## [ASSIGNED TASK]
Write out exactly the lines of the entries below from the one holding "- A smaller" to the one holding "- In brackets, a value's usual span", inclusive, and leave out all other lines.
####
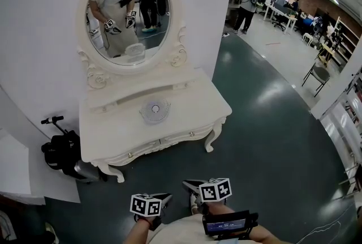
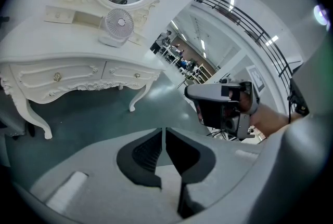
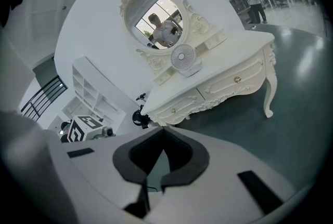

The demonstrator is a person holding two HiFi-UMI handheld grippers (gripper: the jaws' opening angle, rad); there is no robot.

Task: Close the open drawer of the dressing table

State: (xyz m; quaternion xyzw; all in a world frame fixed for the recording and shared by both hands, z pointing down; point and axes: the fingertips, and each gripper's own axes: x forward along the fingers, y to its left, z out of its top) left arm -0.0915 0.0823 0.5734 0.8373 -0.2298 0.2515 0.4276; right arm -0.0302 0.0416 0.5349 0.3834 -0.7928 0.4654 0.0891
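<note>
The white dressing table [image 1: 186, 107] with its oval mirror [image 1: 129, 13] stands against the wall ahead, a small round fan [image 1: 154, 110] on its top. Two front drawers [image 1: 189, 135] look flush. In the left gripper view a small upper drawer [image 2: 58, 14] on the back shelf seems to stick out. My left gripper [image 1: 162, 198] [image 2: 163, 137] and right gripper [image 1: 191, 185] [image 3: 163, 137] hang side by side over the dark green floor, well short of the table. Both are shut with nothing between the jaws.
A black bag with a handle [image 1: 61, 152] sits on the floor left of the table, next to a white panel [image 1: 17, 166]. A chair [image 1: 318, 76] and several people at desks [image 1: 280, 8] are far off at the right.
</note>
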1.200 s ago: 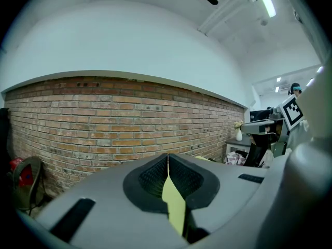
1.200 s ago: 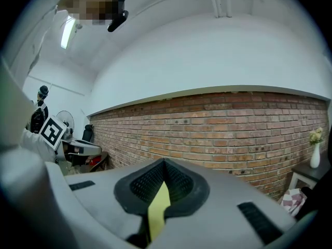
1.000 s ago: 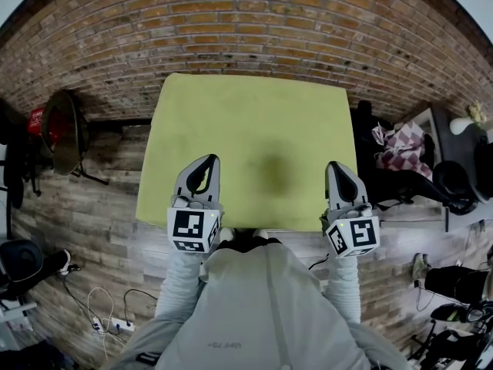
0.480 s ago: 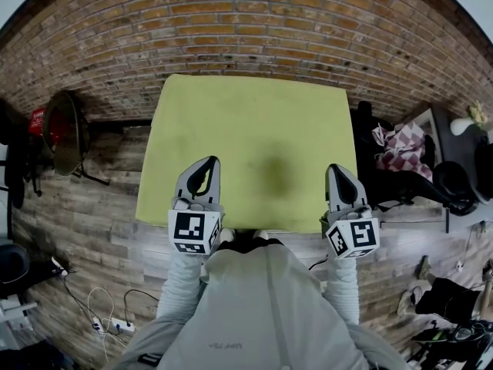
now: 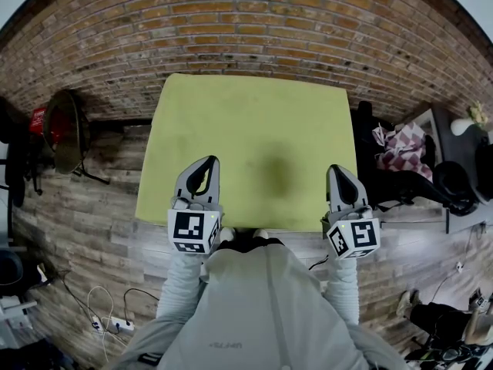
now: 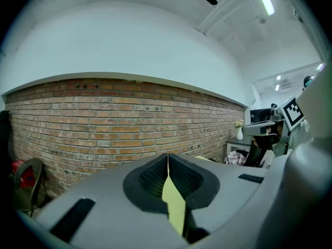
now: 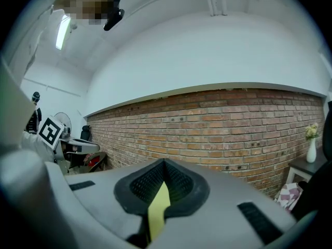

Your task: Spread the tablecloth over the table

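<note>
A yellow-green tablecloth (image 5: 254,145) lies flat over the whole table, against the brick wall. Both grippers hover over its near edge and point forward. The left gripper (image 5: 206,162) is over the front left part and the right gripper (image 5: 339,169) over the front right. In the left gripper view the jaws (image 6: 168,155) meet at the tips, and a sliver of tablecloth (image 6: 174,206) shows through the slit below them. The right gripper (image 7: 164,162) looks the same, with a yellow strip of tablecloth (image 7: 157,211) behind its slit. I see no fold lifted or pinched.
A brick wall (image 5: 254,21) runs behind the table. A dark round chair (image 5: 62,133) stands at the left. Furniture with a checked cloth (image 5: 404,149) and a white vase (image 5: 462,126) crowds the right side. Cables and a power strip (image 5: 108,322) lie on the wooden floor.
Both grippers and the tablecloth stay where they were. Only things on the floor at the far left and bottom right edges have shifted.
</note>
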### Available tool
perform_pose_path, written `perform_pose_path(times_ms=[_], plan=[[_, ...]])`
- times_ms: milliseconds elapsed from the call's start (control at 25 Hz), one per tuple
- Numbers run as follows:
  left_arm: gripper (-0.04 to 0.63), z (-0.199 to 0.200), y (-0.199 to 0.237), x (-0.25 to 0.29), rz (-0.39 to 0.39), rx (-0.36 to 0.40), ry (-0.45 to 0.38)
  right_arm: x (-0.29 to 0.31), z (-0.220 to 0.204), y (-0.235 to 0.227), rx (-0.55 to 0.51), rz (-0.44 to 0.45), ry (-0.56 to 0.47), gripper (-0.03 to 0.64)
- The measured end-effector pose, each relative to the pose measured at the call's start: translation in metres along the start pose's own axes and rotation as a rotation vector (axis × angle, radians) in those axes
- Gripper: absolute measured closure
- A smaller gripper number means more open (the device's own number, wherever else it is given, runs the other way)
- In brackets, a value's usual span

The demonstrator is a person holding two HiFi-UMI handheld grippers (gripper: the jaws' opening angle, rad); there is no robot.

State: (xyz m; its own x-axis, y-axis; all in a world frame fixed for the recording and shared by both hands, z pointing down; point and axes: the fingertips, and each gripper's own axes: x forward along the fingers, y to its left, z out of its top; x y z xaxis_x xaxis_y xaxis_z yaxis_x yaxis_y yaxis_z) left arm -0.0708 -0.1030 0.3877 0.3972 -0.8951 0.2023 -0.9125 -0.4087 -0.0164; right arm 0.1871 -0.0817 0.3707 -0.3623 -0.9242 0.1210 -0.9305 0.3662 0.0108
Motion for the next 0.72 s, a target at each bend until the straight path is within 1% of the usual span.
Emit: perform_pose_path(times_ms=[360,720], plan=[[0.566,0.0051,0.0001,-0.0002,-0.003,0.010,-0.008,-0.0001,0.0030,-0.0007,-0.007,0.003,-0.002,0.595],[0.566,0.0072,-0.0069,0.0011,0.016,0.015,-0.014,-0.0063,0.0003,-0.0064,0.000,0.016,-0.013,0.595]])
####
## [RESULT OF THIS EXERCISE]
- A smaller gripper number means more open (the device's own number, wherever else it is given, runs the other way)
- In brackets, a value's usual span

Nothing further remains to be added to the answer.